Re: [PATCH v10 13/69] mm/mmap: use maple tree for unmapped_area{_topdown}

From: Alexander Gordeev
Date: Sat Jul 09 2022 - 03:31:18 EST


On Tue, Jun 21, 2022 at 08:46:55PM +0000, Liam Howlett wrote:
> From: "Liam R. Howlett" <Liam.Howlett@xxxxxxxxxx>
>
> The maple tree code was added to find the unmapped area in a previous
> commit and was checked against what the rbtree returned, but the actual
> result was never used.
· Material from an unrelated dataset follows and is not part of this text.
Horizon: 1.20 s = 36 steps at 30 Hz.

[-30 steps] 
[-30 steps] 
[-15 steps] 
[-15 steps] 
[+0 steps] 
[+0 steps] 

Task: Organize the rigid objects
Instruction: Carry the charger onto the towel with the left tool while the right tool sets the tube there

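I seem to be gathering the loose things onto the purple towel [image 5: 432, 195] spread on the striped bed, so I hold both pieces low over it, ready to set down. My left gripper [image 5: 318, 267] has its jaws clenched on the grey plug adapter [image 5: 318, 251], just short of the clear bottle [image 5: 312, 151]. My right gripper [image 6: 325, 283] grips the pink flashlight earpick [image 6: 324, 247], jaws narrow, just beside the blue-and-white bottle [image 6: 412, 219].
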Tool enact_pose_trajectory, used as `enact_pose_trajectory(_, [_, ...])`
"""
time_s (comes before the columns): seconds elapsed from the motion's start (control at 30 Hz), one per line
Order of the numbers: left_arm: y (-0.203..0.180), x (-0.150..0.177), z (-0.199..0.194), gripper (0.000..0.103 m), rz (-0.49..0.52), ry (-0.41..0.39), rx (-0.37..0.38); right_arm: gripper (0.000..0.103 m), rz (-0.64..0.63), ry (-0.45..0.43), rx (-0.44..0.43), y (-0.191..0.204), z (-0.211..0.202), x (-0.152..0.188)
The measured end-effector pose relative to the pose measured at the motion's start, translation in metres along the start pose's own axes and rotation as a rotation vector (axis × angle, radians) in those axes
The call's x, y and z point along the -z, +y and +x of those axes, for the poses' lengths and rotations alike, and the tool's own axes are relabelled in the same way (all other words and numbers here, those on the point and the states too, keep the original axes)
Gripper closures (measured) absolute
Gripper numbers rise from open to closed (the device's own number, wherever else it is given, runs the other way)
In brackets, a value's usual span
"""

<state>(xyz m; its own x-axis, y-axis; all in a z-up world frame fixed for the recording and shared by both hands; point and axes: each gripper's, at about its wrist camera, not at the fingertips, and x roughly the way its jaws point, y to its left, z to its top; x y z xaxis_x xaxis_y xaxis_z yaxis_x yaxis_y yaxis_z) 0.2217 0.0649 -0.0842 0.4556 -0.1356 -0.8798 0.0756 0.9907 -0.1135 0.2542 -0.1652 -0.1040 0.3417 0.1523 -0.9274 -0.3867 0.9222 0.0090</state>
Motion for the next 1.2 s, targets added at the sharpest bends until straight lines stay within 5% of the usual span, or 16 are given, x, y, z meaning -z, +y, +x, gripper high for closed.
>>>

Start using the maple tree implementation and
> remove the rbtree code.
>
> Add kernel documentation comment for these functions.

Hi Liam,

With this update a user process crash is triggered on s390 when
the below core is executed (derived from LTP fork14 testcase):

#include <unistd.h>
#include <sys/mman.h>

#define GB (1024 * 1024 * 1024L)
#define EXTENT (16 * 1024 + 10)

int main(int argc, char **argv)
{
void *addr;
int i;

for (i = 0; i < EXTENT; i++) {
addr = mmap(NULL, 1 * GB, PROT_READ | PROT_WRITE,
MAP_PRIVATE | MAP_ANONYMOUS, 0, 0);
if (addr == MAP_FAILED)
break;
}

return 0;
}

On 4095-th iteration mmap() returns a normal address, but shared
library mappings go away. The page tables seem to be intact as the
memory is still available (I did not check every mapping gone though).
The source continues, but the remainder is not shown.